WORK TO BE COMPLETED - Only the lines from the one containing "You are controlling" through the last line of the material should be returned, each exactly as it stands.

[[ DATASET SECTION open ]]

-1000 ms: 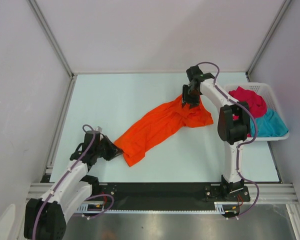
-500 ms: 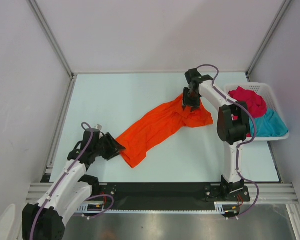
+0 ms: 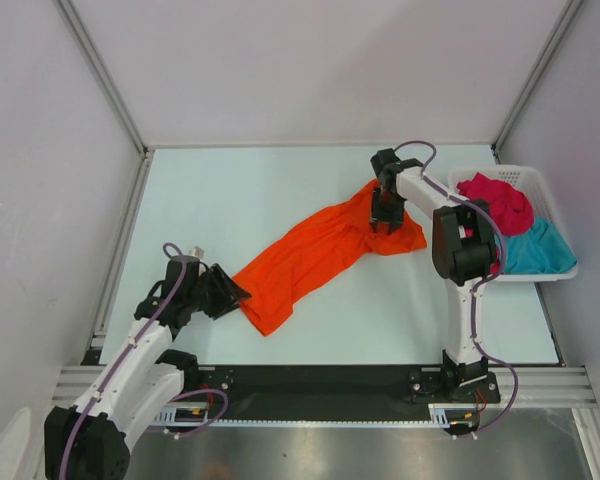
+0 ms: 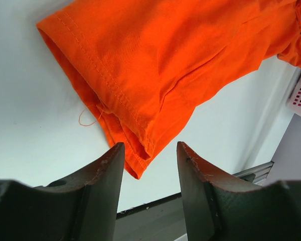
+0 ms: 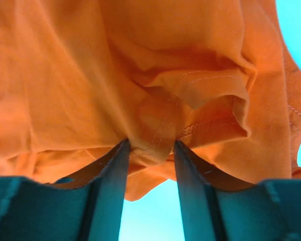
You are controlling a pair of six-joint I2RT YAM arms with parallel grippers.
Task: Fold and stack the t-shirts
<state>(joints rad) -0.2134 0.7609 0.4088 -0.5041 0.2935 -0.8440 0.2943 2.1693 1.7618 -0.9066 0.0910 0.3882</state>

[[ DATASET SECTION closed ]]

PROBLEM SOLUTION -
You are controlling a pair of six-joint I2RT YAM arms with parallel grippers.
Task: Fold and stack the t-shirts
<state>(joints rad) -0.2134 0.7609 0.4088 -0.5041 0.2935 -0.8440 0.2943 2.1693 1.7618 -0.9066 0.0910 0.3882</state>

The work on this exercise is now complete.